**Problem to solve**
The expected answer is the set of lines in the data below between the line holding "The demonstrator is" and the line holding "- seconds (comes", inclusive, written out exactly.

= Beginning of Section =

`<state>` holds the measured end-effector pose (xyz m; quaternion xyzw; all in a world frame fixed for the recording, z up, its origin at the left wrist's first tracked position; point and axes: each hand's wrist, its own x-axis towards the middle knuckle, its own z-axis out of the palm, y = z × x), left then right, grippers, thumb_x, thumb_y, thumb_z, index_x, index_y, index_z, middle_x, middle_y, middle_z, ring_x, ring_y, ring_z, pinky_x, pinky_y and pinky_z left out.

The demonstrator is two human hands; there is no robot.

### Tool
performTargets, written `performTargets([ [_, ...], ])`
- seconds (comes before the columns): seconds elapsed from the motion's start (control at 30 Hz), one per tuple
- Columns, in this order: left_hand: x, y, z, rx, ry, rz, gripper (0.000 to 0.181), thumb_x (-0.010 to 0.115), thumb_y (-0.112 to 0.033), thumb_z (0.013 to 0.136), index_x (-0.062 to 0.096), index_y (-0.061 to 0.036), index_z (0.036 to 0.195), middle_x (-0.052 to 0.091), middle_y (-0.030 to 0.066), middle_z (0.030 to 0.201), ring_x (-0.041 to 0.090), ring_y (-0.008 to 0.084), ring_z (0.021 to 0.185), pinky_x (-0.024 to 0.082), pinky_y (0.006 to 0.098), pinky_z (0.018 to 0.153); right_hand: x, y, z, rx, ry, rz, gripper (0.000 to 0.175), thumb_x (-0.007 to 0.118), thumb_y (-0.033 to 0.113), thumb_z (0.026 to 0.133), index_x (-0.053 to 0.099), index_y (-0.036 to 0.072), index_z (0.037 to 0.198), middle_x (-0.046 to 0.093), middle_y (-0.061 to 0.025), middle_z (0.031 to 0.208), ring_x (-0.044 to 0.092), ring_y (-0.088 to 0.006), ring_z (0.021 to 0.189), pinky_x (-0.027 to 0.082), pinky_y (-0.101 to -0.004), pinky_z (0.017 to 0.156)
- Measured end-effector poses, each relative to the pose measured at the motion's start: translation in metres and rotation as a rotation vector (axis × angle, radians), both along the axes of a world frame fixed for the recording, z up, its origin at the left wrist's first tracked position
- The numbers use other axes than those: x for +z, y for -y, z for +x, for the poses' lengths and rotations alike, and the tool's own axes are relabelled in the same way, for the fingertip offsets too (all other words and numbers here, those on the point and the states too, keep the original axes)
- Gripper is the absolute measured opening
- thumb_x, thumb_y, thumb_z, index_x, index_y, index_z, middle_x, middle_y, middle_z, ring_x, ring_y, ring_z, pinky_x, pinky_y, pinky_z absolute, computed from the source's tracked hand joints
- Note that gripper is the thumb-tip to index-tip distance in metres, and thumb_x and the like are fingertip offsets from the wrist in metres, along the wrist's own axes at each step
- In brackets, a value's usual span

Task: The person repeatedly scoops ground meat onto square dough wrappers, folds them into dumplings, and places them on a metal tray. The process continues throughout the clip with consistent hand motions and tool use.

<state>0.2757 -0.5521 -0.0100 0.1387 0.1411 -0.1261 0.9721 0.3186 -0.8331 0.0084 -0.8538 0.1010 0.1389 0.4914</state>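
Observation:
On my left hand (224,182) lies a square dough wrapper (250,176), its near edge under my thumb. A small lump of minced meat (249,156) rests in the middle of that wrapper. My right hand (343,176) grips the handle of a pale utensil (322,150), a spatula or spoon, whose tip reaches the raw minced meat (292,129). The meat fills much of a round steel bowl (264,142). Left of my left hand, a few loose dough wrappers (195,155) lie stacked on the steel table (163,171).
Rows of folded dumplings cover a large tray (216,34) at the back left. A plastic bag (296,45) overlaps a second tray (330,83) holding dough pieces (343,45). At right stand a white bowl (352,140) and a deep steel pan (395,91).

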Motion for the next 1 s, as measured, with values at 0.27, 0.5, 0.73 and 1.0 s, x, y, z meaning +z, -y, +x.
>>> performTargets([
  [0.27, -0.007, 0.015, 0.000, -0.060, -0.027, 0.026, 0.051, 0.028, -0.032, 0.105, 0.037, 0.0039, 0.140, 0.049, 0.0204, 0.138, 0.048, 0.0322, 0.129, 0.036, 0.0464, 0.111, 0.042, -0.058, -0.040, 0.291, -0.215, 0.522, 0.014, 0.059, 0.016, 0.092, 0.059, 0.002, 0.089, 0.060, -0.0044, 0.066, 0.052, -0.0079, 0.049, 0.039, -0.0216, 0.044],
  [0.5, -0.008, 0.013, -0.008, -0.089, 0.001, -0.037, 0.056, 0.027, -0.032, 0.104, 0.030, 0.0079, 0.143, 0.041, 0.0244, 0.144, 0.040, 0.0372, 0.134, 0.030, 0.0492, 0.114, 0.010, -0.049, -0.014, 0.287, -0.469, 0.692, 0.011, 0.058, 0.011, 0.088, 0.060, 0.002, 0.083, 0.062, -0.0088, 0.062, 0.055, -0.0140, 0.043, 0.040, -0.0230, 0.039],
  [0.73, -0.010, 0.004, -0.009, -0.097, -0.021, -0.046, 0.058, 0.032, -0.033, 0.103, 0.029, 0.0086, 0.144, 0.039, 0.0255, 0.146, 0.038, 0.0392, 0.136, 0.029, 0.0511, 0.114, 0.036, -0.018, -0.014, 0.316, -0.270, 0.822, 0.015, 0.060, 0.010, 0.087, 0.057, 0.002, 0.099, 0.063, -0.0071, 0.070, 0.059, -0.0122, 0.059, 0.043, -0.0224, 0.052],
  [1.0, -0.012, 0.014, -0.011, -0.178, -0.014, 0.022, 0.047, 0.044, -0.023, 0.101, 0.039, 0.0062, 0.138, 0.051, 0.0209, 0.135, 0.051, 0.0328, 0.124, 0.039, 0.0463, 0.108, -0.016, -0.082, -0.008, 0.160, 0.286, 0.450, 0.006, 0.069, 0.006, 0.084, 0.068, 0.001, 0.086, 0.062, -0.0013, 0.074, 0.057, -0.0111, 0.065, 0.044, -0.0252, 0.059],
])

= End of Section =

**Written response**
The demonstrator is two human hands; there is no robot.

### Tool
performTargets, written `performTargets([ [_, ...], ])`
- seconds (comes before the columns): seconds elapsed from the motion's start (control at 30 Hz), one per tuple

There's nothing left to add to the output.